That wall was clearly never built to keep out the living. It was barely as tall as a man, and did not encircle the houses. Rather, it stood guard against a different threat, one that it seemed to be losing against today as sand, pushed by the wind, piled high along the side facing the endless desert of the deshret, the red land.

Inside one of the plaster and brick huts sat two men huddled about a small fire. Misery shown on their wind-scarred faces, etched itself in the set of bowed shoulders and in their hunched postures. Every so often, one of them would add a stick to the fire, carefully rationing their dwindling supply. They did not speak, for they would have to yell to be heard over the incessant roar of the sandstorm raging just outside of the fragile shell of their shelter. They didn't even look at each other to pass wordless communication in a sidelong glance or a simple gesture.

They simply sat there, closed in on themselves, staring into a fire too small to heat even the small room of the hut.

The storm had raged for days, and the two men were at the edge of desperation. The empty water skins cast to the side was testament to the long hours spent waiting, and the dry wrinkles in their skin spoke to a lifetime of careful water discipline, even in a land blessed with the waters of the Nile. The kemet, the black land, had almost succumbed to the rampaging onrush of the deshret, and the Nile floods had not come this year. Or the year before. Or the year before that.

Finally, one of them spoke, his voice cracked and hoarse from long hours of disuse as much as from a throat parched from thirst. "Raneb. We must leave this place. If we hurry, we can make it to the waters of Iteru, before Sutekh can cut us down."

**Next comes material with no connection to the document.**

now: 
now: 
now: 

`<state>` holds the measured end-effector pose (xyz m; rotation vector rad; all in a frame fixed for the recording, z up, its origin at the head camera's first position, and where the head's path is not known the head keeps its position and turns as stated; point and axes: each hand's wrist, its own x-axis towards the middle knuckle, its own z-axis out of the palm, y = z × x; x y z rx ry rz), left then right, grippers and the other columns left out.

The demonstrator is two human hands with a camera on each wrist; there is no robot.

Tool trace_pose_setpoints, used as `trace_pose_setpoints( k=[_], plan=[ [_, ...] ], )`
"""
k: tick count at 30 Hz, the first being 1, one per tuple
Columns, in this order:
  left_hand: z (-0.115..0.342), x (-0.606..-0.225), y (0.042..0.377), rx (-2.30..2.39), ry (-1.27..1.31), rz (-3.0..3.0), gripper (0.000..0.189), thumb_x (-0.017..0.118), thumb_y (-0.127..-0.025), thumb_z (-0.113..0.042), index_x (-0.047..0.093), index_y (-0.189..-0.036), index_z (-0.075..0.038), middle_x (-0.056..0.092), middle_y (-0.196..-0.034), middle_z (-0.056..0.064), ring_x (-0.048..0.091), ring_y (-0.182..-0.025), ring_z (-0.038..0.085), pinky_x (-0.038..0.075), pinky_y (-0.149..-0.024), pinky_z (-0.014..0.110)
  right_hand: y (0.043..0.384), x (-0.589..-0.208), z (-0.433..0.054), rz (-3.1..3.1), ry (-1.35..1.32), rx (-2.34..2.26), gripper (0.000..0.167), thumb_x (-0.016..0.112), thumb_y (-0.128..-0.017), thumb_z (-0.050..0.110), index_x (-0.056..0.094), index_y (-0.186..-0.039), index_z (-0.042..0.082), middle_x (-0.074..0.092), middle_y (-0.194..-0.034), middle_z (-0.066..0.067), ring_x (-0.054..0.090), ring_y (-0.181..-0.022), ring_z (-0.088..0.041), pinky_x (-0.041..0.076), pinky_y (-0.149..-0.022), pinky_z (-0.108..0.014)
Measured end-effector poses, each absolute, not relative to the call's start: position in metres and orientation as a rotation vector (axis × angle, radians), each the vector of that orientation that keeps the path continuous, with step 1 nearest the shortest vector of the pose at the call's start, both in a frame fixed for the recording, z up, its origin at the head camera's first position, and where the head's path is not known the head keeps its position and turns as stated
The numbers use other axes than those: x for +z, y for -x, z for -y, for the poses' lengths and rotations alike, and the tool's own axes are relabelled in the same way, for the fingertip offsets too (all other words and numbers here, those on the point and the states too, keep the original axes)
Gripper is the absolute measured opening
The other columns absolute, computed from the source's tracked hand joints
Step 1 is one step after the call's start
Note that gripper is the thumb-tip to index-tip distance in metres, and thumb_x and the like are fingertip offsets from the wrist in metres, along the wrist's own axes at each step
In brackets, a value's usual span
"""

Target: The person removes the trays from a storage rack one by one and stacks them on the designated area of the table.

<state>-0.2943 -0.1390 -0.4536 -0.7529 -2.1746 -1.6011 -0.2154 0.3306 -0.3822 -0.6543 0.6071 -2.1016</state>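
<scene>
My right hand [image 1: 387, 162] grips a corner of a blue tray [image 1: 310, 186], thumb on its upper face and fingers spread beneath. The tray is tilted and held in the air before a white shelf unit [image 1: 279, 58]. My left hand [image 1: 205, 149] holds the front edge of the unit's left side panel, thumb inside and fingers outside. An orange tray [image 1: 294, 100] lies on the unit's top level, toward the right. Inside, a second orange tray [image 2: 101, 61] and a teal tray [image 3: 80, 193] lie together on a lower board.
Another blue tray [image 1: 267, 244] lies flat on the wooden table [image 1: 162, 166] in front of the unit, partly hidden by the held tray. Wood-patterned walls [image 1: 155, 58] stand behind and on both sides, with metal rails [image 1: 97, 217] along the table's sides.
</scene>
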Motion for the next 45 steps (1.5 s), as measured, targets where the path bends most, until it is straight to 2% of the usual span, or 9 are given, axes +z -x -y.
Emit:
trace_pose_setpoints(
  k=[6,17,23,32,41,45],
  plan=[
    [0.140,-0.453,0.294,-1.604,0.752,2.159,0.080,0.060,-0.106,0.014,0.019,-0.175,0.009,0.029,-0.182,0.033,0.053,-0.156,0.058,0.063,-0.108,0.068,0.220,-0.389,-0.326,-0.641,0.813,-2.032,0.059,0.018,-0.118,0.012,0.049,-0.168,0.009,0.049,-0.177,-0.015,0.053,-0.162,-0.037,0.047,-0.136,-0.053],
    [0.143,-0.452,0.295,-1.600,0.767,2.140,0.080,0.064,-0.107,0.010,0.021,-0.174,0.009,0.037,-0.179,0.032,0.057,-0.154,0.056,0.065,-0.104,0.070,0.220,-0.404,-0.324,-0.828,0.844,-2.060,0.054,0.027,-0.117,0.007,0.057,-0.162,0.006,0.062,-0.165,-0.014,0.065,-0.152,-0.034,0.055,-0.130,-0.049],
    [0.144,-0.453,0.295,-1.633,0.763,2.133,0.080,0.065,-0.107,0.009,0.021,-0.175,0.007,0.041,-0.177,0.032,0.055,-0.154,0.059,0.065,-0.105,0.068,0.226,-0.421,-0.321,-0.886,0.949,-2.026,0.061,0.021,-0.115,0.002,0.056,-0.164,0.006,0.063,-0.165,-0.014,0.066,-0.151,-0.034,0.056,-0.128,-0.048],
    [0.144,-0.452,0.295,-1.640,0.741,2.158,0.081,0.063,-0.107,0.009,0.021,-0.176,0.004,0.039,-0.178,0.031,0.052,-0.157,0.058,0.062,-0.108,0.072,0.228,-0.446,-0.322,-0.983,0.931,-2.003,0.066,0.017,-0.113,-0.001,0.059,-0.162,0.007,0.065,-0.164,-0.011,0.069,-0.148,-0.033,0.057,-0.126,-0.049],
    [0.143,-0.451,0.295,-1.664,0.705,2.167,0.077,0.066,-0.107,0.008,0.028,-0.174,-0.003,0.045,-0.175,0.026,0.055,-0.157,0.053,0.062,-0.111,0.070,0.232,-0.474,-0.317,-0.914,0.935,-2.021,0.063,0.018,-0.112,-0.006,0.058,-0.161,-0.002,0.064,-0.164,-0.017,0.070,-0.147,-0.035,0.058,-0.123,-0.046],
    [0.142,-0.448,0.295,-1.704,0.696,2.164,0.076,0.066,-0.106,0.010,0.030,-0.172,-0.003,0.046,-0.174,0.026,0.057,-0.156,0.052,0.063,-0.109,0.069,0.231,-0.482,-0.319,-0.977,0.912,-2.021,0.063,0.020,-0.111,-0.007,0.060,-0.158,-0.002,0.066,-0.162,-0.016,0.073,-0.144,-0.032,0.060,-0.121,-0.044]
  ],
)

The other just shook his head, saying nothing for a long while. At last, the other snorted in disgust and gathered his things as he made to leave. Finally, Raneb spoke, his voice also cracking from disuse. "Sit, Pah-isu. She bade us to wait. Have faith, She will come."

Pah-isu waved away the other's words and made a dismissive grunt. "Come with me, old friend. Nrt will not come, and will reward your faith only with death."

He stood, watching the other man for a long minute before taking Raneb's immobility as answer enough. Shaking his head, he pushed his way out of the hut and into the sand.

He never made it to the river, succumbing to the driving wind and biting sand before making it a score of steps from where Raneb huddled in the empty hut.


The sun rose, three days later, on a compound devoid of any signs of life. The storm had abated at some point in the night, but no one had yet disturbed the smooth lines of sand piled around the small huts. Only the tiled roofs remained visible above the dunes, the last sign that anyone had ever tried living here. Everything else had been buried and lost.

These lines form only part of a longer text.